— Problem —
Return the data below exactly, please, but drop the pictures.

— Recorded data —
____
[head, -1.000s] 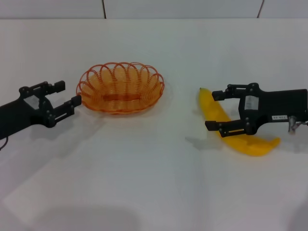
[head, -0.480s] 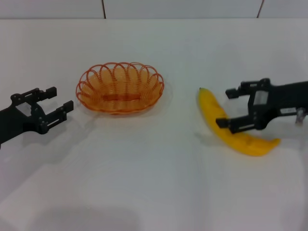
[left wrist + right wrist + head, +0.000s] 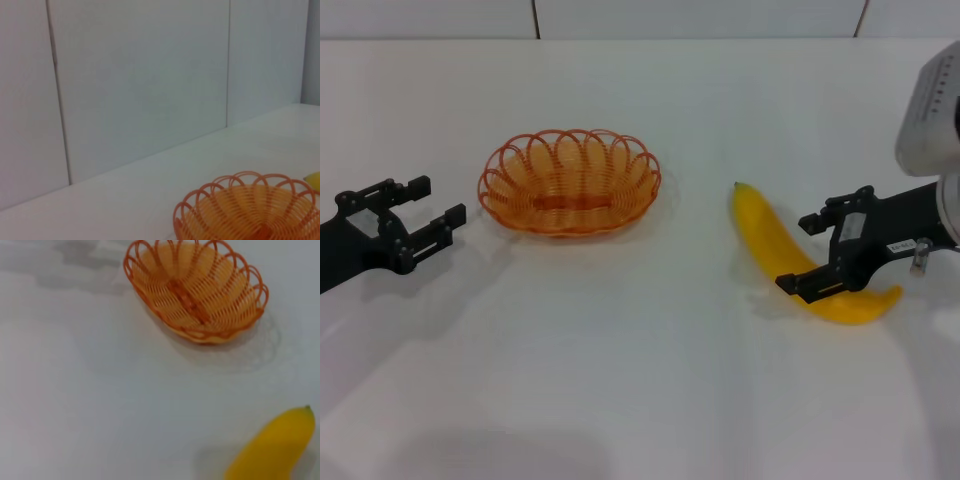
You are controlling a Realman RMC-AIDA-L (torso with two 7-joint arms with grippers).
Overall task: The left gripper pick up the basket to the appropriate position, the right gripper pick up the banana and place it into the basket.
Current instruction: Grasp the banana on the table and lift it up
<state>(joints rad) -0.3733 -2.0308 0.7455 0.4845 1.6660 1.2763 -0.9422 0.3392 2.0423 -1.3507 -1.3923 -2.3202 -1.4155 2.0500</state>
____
— Exercise solution —
[head, -1.000s] 
[head, -0.480s] 
[left wrist + right wrist + head, +0.000s] 
You are controlling a Realman RMC-AIDA-L (torso with two 7-joint arms with grippers).
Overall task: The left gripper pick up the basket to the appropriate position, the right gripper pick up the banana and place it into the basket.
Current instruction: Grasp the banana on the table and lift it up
<state>(joints rad) -0.3733 -2.0308 0.7455 0.4845 1.6660 1.2763 -0.9422 0.3392 2.0423 -1.3507 -1.3923 -2.3202 -1.4155 2.0500</state>

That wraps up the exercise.